§ WHAT IS NEEDED: Output the listing below verbatim.

════════════════════

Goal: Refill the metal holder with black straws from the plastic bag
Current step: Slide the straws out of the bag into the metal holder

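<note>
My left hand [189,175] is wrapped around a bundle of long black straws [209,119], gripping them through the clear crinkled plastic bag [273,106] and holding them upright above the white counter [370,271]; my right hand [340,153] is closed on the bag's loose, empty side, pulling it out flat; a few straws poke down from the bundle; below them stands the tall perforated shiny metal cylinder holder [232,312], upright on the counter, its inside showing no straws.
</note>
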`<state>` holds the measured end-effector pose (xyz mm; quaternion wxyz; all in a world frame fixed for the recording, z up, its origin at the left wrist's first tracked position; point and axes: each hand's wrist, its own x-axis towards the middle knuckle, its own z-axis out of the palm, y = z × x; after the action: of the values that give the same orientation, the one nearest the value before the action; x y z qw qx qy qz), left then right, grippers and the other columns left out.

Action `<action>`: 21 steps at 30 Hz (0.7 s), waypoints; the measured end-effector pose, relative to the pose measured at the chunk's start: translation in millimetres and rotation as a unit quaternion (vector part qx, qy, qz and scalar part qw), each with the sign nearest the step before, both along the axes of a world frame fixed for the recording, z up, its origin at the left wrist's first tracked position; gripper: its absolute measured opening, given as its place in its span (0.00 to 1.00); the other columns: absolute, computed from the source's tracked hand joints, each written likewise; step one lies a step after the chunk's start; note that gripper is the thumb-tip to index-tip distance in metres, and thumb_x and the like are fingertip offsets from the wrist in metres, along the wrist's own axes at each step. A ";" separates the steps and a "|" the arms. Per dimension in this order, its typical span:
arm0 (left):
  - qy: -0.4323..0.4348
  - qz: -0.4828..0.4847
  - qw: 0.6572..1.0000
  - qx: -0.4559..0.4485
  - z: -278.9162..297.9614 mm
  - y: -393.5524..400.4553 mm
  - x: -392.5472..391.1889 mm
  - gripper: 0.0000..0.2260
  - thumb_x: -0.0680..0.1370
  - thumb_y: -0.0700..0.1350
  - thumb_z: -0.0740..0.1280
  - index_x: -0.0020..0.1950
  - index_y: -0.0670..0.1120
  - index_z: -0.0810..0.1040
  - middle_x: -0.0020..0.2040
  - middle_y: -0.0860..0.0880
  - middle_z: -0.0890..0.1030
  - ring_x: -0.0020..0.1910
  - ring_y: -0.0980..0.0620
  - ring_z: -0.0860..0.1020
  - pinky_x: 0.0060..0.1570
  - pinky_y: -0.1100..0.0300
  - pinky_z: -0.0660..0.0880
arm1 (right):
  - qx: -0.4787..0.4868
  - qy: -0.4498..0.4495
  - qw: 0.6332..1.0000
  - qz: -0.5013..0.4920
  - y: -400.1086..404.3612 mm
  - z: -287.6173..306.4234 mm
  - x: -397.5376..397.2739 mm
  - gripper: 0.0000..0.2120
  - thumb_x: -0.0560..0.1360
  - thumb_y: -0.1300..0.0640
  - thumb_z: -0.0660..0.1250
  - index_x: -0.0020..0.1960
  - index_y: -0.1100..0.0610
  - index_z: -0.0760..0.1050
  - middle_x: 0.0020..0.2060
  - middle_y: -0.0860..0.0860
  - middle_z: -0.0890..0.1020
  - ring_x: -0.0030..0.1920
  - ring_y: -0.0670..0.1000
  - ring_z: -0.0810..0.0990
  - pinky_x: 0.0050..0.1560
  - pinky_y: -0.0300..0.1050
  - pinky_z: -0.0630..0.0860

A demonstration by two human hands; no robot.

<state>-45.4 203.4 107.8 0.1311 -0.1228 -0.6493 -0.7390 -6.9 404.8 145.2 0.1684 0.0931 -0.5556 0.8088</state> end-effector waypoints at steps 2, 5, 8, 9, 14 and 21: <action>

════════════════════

§ TASK RESULT:
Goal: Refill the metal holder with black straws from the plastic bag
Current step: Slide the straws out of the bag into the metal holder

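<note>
My left hand [189,175] is wrapped around a bundle of long black straws [209,119], gripping them through the clear crinkled plastic bag [273,106] and holding them upright above the white counter [370,271]; my right hand [340,153] is closed on the bag's loose, empty side, pulling it out flat; a few straws poke down from the bundle; below them stands the tall perforated shiny metal cylinder holder [232,312], upright on the counter, its inside showing no straws.
</note>
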`<state>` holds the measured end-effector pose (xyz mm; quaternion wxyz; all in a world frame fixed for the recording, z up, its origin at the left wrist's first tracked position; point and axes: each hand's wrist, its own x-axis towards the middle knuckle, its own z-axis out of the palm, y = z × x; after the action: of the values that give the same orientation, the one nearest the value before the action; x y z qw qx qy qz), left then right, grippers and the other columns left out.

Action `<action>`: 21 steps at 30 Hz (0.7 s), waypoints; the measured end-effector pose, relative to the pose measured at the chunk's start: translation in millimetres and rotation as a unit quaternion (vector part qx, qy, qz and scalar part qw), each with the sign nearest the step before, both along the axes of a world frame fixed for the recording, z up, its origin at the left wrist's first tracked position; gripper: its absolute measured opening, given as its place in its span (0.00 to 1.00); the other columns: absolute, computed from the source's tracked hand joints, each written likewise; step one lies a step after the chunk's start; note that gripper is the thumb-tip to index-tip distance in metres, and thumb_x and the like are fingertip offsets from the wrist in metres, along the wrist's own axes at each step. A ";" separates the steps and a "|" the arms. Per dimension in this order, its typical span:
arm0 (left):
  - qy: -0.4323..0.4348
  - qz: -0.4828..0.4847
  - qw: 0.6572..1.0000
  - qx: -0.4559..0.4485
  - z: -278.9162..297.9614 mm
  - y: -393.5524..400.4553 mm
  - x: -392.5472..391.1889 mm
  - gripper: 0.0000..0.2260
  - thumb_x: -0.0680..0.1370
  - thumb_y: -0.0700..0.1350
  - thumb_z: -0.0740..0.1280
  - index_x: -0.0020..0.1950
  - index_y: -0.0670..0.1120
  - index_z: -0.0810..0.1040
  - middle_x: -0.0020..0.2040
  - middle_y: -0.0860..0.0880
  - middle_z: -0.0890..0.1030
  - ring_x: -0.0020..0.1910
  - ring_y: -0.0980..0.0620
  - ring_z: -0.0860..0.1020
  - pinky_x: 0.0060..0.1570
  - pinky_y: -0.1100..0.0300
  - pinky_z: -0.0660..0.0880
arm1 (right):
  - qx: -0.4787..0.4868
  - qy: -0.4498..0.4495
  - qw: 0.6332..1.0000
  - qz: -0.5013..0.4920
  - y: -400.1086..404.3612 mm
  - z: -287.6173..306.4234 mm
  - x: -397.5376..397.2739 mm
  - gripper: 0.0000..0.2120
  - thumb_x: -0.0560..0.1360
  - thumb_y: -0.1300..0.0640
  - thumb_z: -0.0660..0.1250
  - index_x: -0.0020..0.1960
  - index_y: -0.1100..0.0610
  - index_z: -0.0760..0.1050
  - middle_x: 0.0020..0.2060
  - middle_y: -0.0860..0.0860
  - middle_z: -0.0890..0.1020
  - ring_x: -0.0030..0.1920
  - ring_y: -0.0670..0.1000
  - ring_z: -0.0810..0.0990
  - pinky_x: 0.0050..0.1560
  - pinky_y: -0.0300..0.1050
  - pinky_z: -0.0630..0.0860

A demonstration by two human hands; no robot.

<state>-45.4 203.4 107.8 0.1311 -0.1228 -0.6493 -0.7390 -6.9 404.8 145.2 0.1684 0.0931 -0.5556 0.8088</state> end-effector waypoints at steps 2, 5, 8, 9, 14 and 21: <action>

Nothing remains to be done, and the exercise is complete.